Exercise details: Can you pull out each line of the data below that includes the word "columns"?

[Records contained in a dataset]
Content starts

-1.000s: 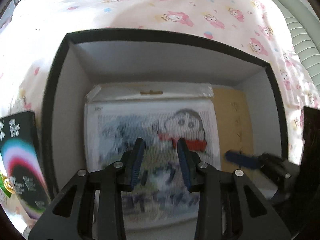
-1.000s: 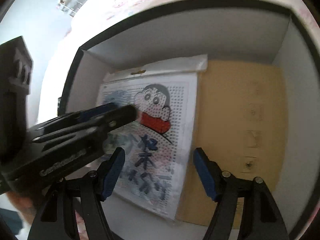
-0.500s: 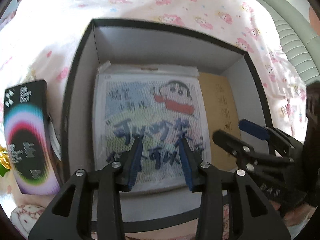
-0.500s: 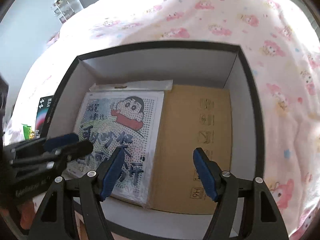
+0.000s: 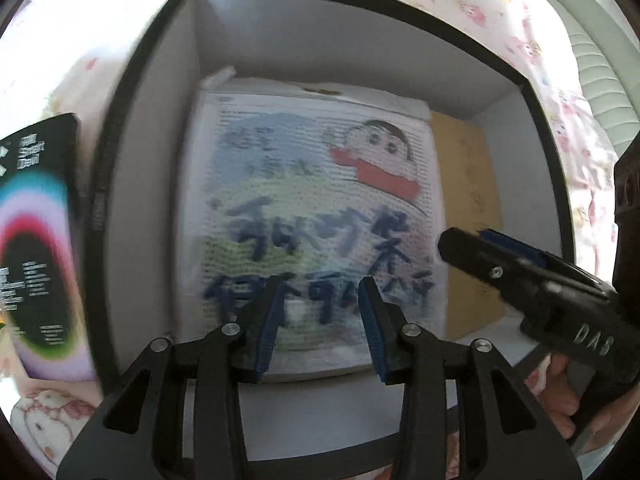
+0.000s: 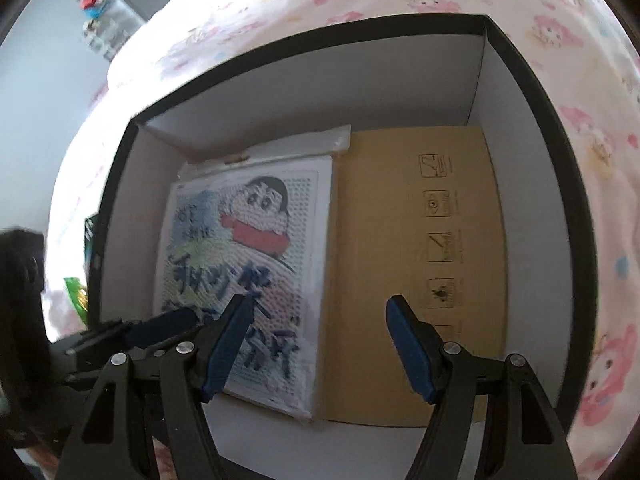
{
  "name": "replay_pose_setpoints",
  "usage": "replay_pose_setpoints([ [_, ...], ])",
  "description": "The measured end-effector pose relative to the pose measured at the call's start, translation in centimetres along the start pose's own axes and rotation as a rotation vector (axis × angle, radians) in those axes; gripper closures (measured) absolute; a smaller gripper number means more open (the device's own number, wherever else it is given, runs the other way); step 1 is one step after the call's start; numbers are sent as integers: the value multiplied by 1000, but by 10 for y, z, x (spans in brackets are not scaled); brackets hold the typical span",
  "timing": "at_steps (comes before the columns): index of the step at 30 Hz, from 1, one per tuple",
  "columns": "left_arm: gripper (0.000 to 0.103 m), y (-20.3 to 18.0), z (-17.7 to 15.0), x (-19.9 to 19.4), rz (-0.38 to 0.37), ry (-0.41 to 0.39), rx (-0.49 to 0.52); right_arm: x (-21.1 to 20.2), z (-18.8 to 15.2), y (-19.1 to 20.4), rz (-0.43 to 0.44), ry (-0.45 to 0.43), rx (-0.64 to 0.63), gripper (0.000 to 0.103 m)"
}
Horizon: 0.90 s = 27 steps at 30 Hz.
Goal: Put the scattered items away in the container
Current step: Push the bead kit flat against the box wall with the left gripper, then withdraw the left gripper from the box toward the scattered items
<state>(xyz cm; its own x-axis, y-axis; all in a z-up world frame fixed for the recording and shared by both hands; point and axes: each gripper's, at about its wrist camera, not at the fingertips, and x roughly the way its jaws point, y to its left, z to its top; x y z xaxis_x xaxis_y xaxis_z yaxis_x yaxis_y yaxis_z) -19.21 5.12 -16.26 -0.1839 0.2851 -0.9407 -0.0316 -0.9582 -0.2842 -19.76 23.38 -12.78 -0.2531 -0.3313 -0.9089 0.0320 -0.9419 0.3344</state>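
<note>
Now I am holding both grippers over the box [image 6: 532,92], a black-rimmed carton with white inner walls sitting on a pink cartoon-print sheet [image 6: 580,32]. Lying flat on its floor at nine o'clock is the bead kit [image 6: 256,248], a clear-bagged pegboard picture of a cartoon boy with a red scarf and dark blue lettering. Beside it, at three o'clock and touching its edge, a brown card [image 6: 412,240] with printed symbols is lying flat. My left gripper [image 5: 318,320] is standing part open with nothing between its blue pads; my right gripper [image 6: 318,344] is standing wide open, also empty. Outside the box at nine o'clock a black pack [image 5: 36,240] with rainbow rings is lying on the sheet. The left view is blurring the kit's lettering, and the pack's left side is being cut off by the frame.
</note>
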Motion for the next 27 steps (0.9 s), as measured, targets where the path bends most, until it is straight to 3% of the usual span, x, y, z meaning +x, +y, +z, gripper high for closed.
replay_pose_setpoints([
  [6, 62, -6, -8, -19, -12, -84, -2, 12, -1, -2, 50, 43, 42, 34],
  [8, 62, -2, -9, -21, -20, -75, -20, 16, -3, 5, 79, 61, 35, 35],
  [12, 63, 0, -8, -23, -47, -69, -27, 18, -5, 17, 53, 40, 34, 35],
  [17, 63, 2, -6, -26, -73, -89, -37, 32, -6, 25, 54, 82, -15, 35],
  [21, 62, 0, -14, -36, -74, -130, -24, 7, -17, 42, -77, -30, -86, 35],
  [27, 62, -11, -25, -69, -86, -221, 16, -37, -36, 58, -134, -199, -80, 35],
])
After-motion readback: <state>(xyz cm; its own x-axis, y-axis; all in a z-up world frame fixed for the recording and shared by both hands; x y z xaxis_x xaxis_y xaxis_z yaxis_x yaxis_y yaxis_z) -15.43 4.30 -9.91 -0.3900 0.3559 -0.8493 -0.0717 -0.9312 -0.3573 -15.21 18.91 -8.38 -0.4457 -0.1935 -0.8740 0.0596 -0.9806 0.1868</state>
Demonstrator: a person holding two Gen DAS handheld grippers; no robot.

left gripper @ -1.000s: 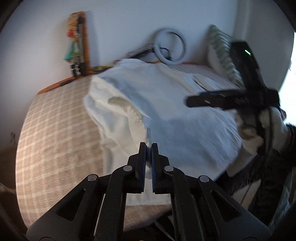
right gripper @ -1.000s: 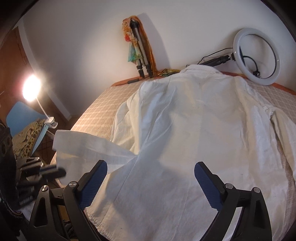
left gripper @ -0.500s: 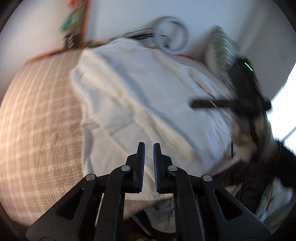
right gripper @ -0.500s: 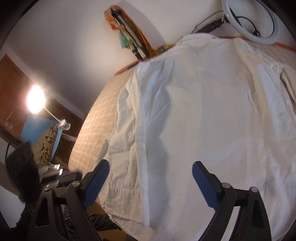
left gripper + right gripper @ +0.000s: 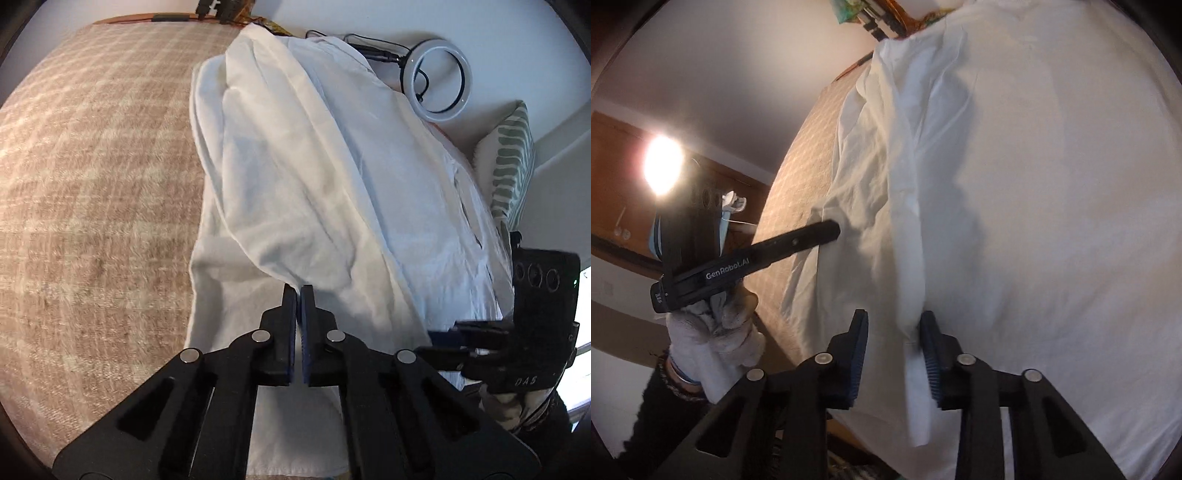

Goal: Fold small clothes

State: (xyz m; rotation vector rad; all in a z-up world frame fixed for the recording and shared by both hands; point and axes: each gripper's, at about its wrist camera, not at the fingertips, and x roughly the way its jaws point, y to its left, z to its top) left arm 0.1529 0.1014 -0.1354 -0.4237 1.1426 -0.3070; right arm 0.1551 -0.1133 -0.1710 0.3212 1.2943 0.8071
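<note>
The left gripper (image 5: pixel 298 291) is pressed together on a pulled-up tip of the white shirt (image 5: pixel 314 155), low in the centre of its frame. The right gripper (image 5: pixel 893 325) has just been closing around a raised ridge of the hem, with only the right pad touching the cloth. The shirt lies spread on the checked bedcover (image 5: pixel 92 184). Both near corners seem almost ready for a fold.

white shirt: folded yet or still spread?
Partly folded: the white shirt lies across the bed with one side flap turned over onto its body.
</note>
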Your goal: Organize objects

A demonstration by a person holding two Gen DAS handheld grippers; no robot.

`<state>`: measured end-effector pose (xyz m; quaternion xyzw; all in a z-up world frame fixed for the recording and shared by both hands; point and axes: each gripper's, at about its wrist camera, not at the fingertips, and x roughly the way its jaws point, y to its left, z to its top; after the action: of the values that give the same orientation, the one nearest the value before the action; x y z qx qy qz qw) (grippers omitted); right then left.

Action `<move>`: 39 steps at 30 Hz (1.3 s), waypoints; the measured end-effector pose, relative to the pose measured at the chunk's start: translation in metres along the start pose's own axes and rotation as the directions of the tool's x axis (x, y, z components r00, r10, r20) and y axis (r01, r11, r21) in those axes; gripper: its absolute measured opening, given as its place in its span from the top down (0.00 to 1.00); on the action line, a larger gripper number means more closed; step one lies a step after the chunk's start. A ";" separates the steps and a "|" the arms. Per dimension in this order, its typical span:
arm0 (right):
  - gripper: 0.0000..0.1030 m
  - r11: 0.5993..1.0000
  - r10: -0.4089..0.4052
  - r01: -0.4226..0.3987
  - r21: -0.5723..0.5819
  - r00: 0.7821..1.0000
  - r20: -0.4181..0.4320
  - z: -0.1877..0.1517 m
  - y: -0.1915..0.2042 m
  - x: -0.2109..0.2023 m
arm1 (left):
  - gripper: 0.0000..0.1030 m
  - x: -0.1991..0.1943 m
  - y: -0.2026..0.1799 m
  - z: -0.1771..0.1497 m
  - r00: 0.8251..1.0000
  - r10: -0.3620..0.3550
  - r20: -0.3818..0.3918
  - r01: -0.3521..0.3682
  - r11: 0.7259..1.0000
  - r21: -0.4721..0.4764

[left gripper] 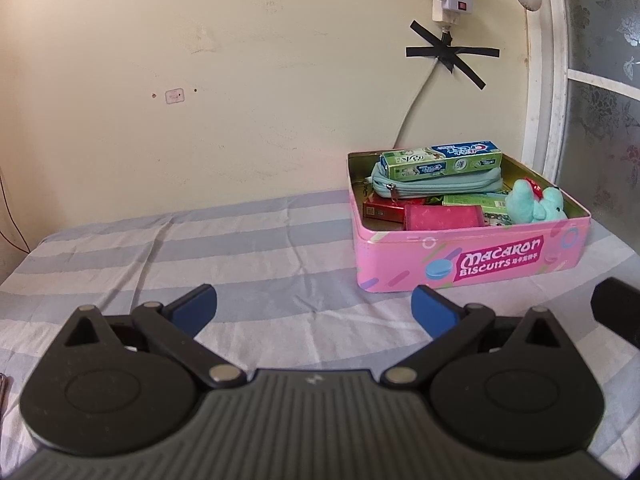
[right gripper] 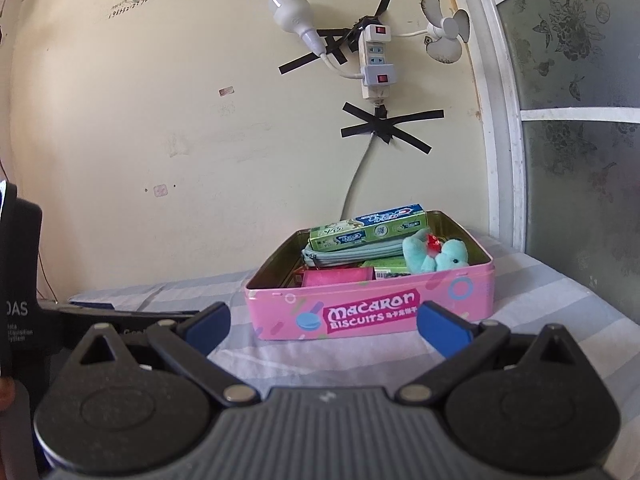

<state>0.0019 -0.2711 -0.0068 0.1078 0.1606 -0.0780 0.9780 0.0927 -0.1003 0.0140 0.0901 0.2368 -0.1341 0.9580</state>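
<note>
A striped cloth (left gripper: 248,248) covers the table, bare but for the pink biscuit tin (right gripper: 372,312) by the wall, already packed: toothpaste box (right gripper: 368,227) on top of a zip pouch (right gripper: 352,256), a teal plush toy (right gripper: 436,254) against the near wall, a pink wallet (right gripper: 334,278) beside it. My left gripper (left gripper: 314,308) and right gripper (right gripper: 322,326) both hang spread and empty, short of the tin. I judge the sorting nearly finished; next, I look for any stray item.

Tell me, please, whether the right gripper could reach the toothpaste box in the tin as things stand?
Probably yes: the right gripper is open and empty, facing the pink tin, and the toothpaste box lies on top, uncovered.
</note>
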 end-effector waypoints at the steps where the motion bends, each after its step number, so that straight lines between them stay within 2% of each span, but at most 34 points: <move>1: 0.00 1.000 -0.002 0.002 0.003 1.000 0.000 0.000 -0.001 0.000 | 0.00 0.000 -0.001 0.000 1.000 0.013 0.000 -0.013 1.000 0.007; 4: 0.00 1.000 -0.009 0.009 0.018 1.000 -0.002 0.000 -0.002 0.001 | 0.00 0.003 -0.001 -0.001 0.999 0.041 -0.015 -0.040 0.999 0.019; 10: 0.00 0.999 -0.017 0.017 0.044 1.000 -0.005 -0.001 -0.007 0.002 | 0.00 0.005 -0.001 -0.002 0.998 0.013 -0.063 -0.012 1.000 0.011; 39: 0.00 0.996 -0.019 0.022 0.088 0.999 -0.041 -0.006 -0.013 0.010 | 0.00 0.008 -0.013 -0.008 0.993 -0.012 -0.118 0.017 0.999 0.047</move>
<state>0.0071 -0.2831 -0.0177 0.1507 0.1775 -0.0928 0.9681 0.0922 -0.1127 0.0011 0.1193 0.2901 -0.1413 0.9390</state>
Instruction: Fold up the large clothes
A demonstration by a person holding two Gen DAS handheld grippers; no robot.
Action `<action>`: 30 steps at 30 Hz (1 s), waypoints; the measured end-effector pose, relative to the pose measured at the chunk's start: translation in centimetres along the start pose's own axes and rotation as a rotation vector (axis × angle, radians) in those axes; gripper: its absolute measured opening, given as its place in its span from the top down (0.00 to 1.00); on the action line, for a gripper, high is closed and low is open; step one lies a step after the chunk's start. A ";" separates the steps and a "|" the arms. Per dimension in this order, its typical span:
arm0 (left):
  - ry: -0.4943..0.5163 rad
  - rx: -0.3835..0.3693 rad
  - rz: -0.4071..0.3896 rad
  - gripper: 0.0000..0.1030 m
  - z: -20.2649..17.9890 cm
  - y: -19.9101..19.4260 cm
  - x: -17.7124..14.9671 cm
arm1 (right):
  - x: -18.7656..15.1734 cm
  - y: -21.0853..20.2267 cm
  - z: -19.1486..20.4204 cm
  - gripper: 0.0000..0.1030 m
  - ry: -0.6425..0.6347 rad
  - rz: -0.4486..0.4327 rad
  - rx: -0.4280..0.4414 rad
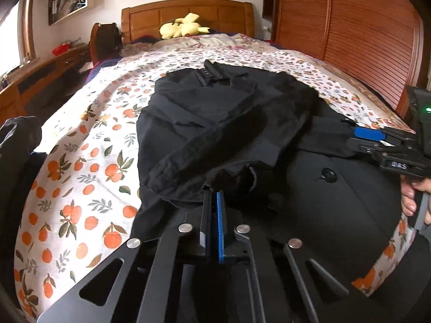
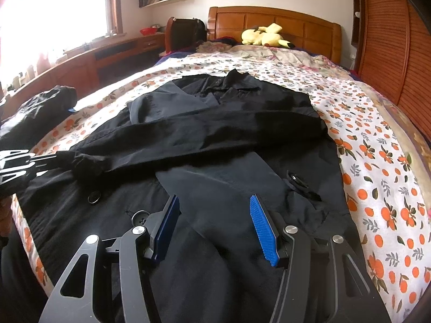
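A large black coat lies spread on the bed, collar toward the headboard; it also shows in the right wrist view. One sleeve lies across the body toward the left. My left gripper is shut on the sleeve's cuff and holds it over the coat's lower part; it shows at the left edge of the right wrist view. My right gripper is open and empty, just above the coat's front panel, and appears at the right in the left wrist view.
The bed has an orange-print bedspread. A yellow plush toy lies by the wooden headboard. Another dark garment lies at the bed's left edge. A slatted wooden wardrobe stands right; a desk runs along the left.
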State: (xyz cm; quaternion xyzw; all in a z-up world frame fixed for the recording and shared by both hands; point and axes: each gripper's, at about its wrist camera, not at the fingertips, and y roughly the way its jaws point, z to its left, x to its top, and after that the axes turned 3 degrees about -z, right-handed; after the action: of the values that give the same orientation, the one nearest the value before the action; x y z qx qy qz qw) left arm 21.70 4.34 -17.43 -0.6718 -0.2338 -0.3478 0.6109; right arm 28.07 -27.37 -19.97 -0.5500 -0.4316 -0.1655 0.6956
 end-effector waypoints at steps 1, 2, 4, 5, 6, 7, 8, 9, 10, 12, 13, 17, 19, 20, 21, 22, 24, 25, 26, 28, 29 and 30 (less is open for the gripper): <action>0.002 -0.008 -0.004 0.98 -0.2 -0.4 -0.1 | -0.1 0.0 -0.1 0.49 0.001 0.001 0.000; 0.009 -0.022 -0.009 0.98 -0.7 -0.9 -0.2 | -0.1 -0.1 -0.2 0.49 0.003 0.002 0.000; 0.022 -0.034 -0.018 0.98 -1.5 -1.7 -0.4 | 0.0 -0.1 -0.2 0.49 0.003 0.003 0.000; 0.032 -0.038 -0.021 0.98 -2.0 -2.1 -0.5 | 0.0 -0.1 -0.2 0.49 0.003 0.001 0.000; 0.039 -0.041 -0.025 0.98 -2.3 -2.4 -0.6 | -0.1 -0.1 -0.3 0.49 0.005 0.001 0.001; 0.049 -0.042 -0.031 0.98 -2.7 -2.7 -0.6 | 0.0 -0.1 -0.4 0.49 0.006 0.002 0.002; 0.055 -0.041 -0.033 0.98 -3.0 -2.8 -0.6 | 0.0 -0.1 -0.4 0.49 0.006 0.003 0.002; 0.059 -0.043 -0.035 0.98 -3.3 -3.0 -0.6 | 0.0 -0.1 -0.5 0.49 0.006 0.003 0.003; 0.059 -0.047 -0.034 0.98 -3.5 -3.2 -0.6 | 0.0 -0.1 -0.5 0.49 0.006 0.003 0.004; 0.068 -0.059 -0.034 0.98 -4.2 -3.6 -0.8 | 0.0 -0.1 -0.5 0.49 0.003 0.001 0.004; 0.074 -0.061 -0.035 0.98 -4.5 -3.7 -0.9 | 0.0 -0.1 -0.6 0.49 0.002 0.001 0.005; 0.071 -0.062 -0.027 0.95 -5.1 -3.8 -1.4 | 0.0 -0.1 -0.5 0.49 0.001 0.003 0.005; 0.069 -0.049 -0.036 0.88 -5.0 -4.0 -1.5 | -0.1 -0.2 -0.4 0.49 -0.002 0.006 0.007; 0.065 -0.044 -0.042 0.80 -4.8 -4.3 -1.5 | 0.0 -0.2 -0.2 0.49 -0.006 0.005 0.010; 0.058 -0.044 -0.056 0.62 -4.5 -4.7 -1.5 | -0.1 -0.3 0.1 0.49 -0.009 0.004 0.013; 0.052 -0.040 -0.067 0.47 -4.2 -5.0 -1.5 | -0.1 -0.3 0.3 0.49 -0.011 0.004 0.018; 0.042 -0.012 -0.091 0.36 -3.5 -5.7 -1.4 | 0.0 -0.1 1.0 0.49 -0.015 0.008 0.029; 0.040 0.001 -0.095 0.30 -3.2 -5.9 -1.4 | 0.0 -0.1 1.3 0.49 -0.014 0.008 0.041; 0.036 0.017 -0.101 0.26 -2.8 -6.1 -1.4 | 0.1 -0.1 1.7 0.49 -0.016 0.007 0.057; 0.015 0.043 -0.115 0.13 -1.6 -6.6 -1.5 | 0.5 0.0 3.0 0.49 -0.025 0.005 0.085; 0.006 0.049 -0.119 0.12 -1.1 -6.8 -1.6 | 0.8 0.0 3.7 0.49 -0.032 0.004 0.100; -0.007 0.058 -0.121 0.11 -0.4 -7.0 -1.7 | 1.2 0.1 4.6 0.49 -0.037 0.004 0.116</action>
State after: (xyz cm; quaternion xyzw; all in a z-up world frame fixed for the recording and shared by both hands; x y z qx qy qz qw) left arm 15.34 5.12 -14.09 -0.6394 -0.2860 -0.3749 0.6073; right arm 26.96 -22.89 -19.00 -0.5128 -0.4519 -0.1286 0.7185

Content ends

Exercise answer:
  "timing": "at_steps (comes before the columns): index of the step at 30 Hz, from 1, one per tuple",
  "columns": "left_arm: gripper (0.000 to 0.103 m), y (-20.3 to 18.0), z (-17.7 to 15.0), x (-19.9 to 19.4), rz (-0.38 to 0.37), ry (-0.41 to 0.39), rx (-0.49 to 0.52); right_arm: x (-21.1 to 20.2), z (-18.8 to 15.2), y (-19.1 to 20.4), rz (-0.43 to 0.44), ry (-0.45 to 0.43), rx (-0.64 to 0.63), gripper (0.000 to 0.103 m)"

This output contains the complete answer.